Water beads are a popular children’s toy — what's not to like about colorful little orbs that look like candy and expand to twice their size when exposed to water? Unfortunately, they're not as innocent as they seem, as multiple children have died or become seriously injured after ingesting the beads.
In October 2023, a federal class-action lawsuit was filed against Orbeez, a well-known water bead manufacturer, on behalf of a group of parents who want something done to protect children from the dangers water beads pose. Green Matters exclusively spoke with one of the lawyers who filed this lawsuit — keep reading for the details.
A law firm is suing Orbeez for posing risks to children.
The California-based public interest Clarkson Law Firm filed the lawsuit against Orbeez in the Central District of California on Oct. 31, 2023. The lawsuit alleges the company was "fully aware of the life-threatening risks of their products, and the number of children who have been hospitalized as a result," as per attorney Ryan Clarkson, but still didn’t label the product with the sufficient warnings.
The toys are marketed as safe and nontoxic, but that isn’t the case, the lawsuit claims. The Consumer Product Safety Commission estimates that since 2017, there have been about 4,500 emergency room visits attributed to water beads, per Consumer Reports.
In the U.S., at least one child has died, and several others have been injured after ingesting water beads or putting the tiny objects in their ears or noses, according to Consumer Reports.
When ingested, the beads grow in size and can cause bowel obstructions, require removal of parts of the intestines, or could be fatal. Worse yet, the gel the beads are made of can be hard to detect on X-rays and ultrasounds, as reported by Consumer Reports.
Although the water beads are labeled as “nontoxic,” they have been linked to brain injuries in children who ingested them. Texas mother Ashley Haugen was relieved when doctors were able to remove the water beads her 13-month-old daughter Kipley had ingested. However, several years later, Kipley was diagnosed with a brain injury called toxic encephalopathy that her doctor believed was caused by toxic materials in the water beads, reports Consumer Reports.

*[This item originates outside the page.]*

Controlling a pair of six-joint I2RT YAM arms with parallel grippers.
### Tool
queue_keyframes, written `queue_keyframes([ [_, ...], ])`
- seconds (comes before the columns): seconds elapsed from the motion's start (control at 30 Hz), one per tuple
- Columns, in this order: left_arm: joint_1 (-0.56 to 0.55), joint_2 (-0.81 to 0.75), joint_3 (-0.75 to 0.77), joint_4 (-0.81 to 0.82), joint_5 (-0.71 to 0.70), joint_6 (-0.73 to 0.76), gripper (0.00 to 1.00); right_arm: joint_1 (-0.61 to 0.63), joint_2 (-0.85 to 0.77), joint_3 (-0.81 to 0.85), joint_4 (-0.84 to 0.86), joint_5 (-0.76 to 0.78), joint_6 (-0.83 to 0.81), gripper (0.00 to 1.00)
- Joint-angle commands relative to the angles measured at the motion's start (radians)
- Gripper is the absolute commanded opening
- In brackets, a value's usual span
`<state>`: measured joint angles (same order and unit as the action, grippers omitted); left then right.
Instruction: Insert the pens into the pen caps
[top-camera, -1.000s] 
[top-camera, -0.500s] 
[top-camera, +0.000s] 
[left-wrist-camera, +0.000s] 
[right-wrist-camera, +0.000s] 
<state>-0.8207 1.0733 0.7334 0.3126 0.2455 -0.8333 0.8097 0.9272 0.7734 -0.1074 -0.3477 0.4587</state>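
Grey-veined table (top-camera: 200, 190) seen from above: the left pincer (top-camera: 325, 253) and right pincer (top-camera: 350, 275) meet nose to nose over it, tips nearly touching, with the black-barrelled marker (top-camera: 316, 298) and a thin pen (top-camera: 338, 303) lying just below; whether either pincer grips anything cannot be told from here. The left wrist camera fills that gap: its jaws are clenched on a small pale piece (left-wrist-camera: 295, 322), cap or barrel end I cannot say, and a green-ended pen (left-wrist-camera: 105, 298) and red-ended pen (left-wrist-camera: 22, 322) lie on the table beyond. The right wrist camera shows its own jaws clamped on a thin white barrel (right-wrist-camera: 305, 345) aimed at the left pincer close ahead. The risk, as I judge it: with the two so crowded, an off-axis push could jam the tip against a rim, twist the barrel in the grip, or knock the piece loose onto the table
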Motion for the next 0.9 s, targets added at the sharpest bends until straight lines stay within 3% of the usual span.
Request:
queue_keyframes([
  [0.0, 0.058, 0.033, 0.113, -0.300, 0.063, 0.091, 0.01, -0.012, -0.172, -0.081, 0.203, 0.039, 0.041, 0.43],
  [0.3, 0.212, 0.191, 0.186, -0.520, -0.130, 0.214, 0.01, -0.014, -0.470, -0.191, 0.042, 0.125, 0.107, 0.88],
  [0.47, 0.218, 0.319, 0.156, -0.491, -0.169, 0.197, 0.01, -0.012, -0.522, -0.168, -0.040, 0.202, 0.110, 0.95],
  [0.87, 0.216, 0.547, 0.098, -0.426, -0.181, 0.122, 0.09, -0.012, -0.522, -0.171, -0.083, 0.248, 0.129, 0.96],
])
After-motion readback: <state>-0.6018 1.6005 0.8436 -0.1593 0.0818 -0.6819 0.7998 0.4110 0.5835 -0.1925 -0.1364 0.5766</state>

"Given the documented risk of serious harm, there is an equally serious question whether these so-called toys should be on the market at all and if so, what duty the manufacturers have to warn parents of the life-and-death risks,” Ryan Clarkson and Katherine Bruce, partners at Clarkson Law Firm, tell Green Matters exclusively via email.
“Our lawsuit will force answers to these critical questions, educate the public, and we hope, save lives. We appreciate our client’s willingness to stand up to corporate irresponsibility in an industry that has put profits before safety for far too long," they add.
The lawsuit aims to hold Orbeez accountable for the risks its water beads pose.
Orbeez should be required to eliminate the risks involved with its water beads by either adding appropriate warning labels, or taking the product off the market altogether, the lawsuit states. The lawsuit also wants monetary compensation for all parents who bought the toy without knowing the dangers.
“The bottom line is that no child should lose their life because of a toy,” Timothy Giordano, partner at Clarkson Law Firm, said in a statement shared with Green Matters. “At minimum, Orbeez has a responsibility to inform consumers about the life-threatening risk that these widely-available toys present to children. Everyone has a right to know when something they purchase could place children in danger.”
If you have water beads at home, to exercise caution, you may want to consider getting rid of them.